D’Souza is a lying, thieving, and philandering sadist, much like the president. But unlike Trump, he was held accountable. In 2014, he was convicted for campaign finance fraud. He confessed to the charge. In pardoning D’Souza, Trump is not only saying consequences be damned. He’s saying justice itself is meaningless.

Here’s CNN’s Jake Tapper this morning.  

Harvard’s Laurence Tribe.  

The Times’ Adam Goldman.  

MSNBC’s Chris Hayes.

As I say, pardoning a confessed felon tests our faith in democracy. This is different from threats to it. We worry that liberal democracy is in retreat and that illiberal forces—in Europe, Turkey, the Philippines and the US—are encroaching on and in some ways replacing the liberal order that took half a century to build.
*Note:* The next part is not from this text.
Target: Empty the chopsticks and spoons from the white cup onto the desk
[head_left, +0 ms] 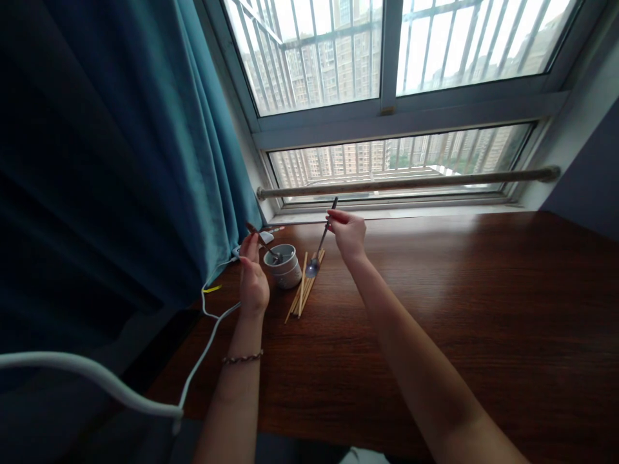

It remains to be seen whether that political order succumbs. But what we can see, right now, is a clear crisis of faith in democracy. On the one hand are large majorities of white Americans hardened against demographic change who snubbed democracy in favor of a fascist like Trump, who promised to “take back our country.”

I wouldn’t mind that development as much if I didn’t worry about another development, where a force strong enough to combat fascism can be found. I’m talking about the crisis of democratic faith among run-of-the-mill liberals, not progressives but velvety soft partisans, who believe justice must be served and no one is above the law. In other words, people who take for granted the American creed. Trump’s pardoning of D’Souza, as was pardoning Joe Arpaio and Scooter Libby, is so transparently political, and disgusting, that no one can be blamed for thinking that voting doesn’t matter, that justice doesn’t matter, that nothing matters.

We’ve been here before, and just as it benefited the Republican Party then, it will probably benefit the party again. After Watergate, the United States experienced seismic spasms of doubt about the federal government’s trustworthiness. In 1960, voter turnout was 63 percent. By 1976, the first post-Watergate election, it was 53 percent. 2008 was a high point, 58 percent, but turnout has fallen since.

Watergate came on top of government lies about the Vietnam War and the subsequent implosion of the Democratic Party. By the time Ronald Reagan said government is not the solution to our problems, majorities already agreed. Even after Bill Clinton was elected, the cynicism endured. Indeed, it deepened after the first black man became president and after the worst economic crisis in more than 80 years.

To be sure, Watergate wasn’t the root cause of systemic distrust in government. Economics played a role. After 2000, millions of Americans jobs went to China. But that was a slow-motion hard-to-see crisis. What disgusted most Americans across the spectrum was witnessing the federal government bail out the same banks that triggered the collapse of the economy and disappearance of wealth only to be rewarded later with historic bonuses and no fear of being held accountable.

When Trump talked about a rigged system, he was talking about it being rigged against him (which was false). But that’s not what many Americans heard. They heard a presidential candidate say it was rigged against them, and they were right.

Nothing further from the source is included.